Das »Rückkehrgesetz« wird nach dem Willen der meisten Israelis erhalten bleiben. Aber das Verhältnis zur Diaspora hat sich verändert. Juden in aller Welt sind überzeugte Bürger ihrer Länder geworden. Gleichzeitig hat sich die israelische Sicht auf das Ausland entspannt – sogar wer das Land verlässt, wird nicht mehr automatisch abschätzig betrachtet: Hat er draußen Erfolg, wird er zum Stolz der Familie. Viele Israelis machen von dem Recht Gebrauch, die Staatsbürgerschaft ihrer verfolgten Großeltern wiederzuerlangen – und haben plötzlich zusätzlich einen EU-Pass.

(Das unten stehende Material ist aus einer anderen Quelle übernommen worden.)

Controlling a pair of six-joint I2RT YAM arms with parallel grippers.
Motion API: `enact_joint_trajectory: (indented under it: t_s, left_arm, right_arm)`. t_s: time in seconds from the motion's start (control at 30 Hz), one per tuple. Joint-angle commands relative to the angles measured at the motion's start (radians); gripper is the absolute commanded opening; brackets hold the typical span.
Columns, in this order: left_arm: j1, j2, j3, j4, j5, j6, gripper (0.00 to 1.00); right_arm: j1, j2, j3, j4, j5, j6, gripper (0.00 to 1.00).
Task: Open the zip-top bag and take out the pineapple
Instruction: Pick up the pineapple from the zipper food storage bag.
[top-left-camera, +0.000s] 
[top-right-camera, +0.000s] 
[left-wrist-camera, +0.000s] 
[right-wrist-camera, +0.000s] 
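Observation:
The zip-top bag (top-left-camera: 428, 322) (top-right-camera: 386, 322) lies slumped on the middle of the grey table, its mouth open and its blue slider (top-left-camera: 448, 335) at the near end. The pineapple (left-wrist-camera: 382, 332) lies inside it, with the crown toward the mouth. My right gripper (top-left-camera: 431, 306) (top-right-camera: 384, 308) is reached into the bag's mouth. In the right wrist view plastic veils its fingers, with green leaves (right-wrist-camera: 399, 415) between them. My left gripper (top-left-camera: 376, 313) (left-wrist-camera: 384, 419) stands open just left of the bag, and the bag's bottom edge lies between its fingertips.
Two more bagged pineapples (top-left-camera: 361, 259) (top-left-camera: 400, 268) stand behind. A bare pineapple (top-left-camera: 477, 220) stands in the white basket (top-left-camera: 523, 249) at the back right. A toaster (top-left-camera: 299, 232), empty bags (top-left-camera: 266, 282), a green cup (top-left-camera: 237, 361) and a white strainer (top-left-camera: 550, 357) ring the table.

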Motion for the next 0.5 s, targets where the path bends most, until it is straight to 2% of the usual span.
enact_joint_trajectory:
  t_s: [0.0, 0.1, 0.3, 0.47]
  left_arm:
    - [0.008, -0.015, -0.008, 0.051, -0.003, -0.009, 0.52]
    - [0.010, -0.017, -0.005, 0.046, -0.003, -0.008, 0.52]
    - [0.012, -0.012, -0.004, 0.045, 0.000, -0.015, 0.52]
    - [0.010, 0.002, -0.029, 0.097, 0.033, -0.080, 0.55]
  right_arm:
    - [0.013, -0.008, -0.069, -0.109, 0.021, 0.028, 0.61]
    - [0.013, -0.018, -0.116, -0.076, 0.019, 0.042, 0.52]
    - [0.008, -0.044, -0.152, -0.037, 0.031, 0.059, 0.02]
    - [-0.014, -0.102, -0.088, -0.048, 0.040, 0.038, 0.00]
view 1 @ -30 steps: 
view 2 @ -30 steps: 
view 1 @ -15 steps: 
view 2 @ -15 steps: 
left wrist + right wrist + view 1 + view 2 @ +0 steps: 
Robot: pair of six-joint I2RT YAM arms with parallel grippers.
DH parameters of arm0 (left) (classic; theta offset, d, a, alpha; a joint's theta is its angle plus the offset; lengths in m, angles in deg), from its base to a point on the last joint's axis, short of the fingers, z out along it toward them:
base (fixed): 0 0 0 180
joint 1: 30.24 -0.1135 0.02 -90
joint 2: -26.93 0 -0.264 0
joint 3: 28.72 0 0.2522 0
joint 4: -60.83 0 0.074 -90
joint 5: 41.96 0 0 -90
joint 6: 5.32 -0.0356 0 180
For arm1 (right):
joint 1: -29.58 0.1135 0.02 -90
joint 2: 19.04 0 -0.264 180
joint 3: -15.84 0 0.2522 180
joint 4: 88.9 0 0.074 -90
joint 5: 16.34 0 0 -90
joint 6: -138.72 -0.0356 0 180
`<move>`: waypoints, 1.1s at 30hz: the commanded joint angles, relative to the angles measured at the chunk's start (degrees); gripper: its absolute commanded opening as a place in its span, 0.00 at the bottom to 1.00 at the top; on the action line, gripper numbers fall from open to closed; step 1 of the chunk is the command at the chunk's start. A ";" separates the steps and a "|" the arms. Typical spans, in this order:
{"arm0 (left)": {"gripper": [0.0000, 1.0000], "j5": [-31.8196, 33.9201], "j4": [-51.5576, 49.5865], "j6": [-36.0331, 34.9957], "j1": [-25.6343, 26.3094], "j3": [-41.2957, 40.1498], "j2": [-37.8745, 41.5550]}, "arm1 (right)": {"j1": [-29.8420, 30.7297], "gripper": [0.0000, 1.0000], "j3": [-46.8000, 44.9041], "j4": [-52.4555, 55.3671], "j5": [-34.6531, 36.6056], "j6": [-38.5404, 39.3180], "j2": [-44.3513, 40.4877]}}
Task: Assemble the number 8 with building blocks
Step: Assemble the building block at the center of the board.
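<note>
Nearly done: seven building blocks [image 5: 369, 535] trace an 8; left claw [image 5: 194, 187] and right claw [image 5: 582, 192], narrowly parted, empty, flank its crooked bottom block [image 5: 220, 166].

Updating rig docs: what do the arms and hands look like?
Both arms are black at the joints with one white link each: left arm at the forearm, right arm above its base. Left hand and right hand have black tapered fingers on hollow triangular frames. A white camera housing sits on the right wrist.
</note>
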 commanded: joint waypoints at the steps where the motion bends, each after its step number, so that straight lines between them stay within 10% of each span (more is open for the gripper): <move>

Die Jewish Agency versucht, sich auf die neuen Zeiten einzustellen. »Unsere heutige Relevanz«, betont Lea Golan, »liegt in der Verbindung zur jüdischen Welt. Warum gibt es das Rückkehrgesetz? Um Israel als Staat aller Juden, und nicht nur der Israelis, festzuschreiben. Wir sind die Brücke zwischen beiden Welten.« Das Land und die einzigartige Organisation, aus der es hervorgegangen ist, sind weniger zionistisch geworden, dafür globaler und kosmopolitischer.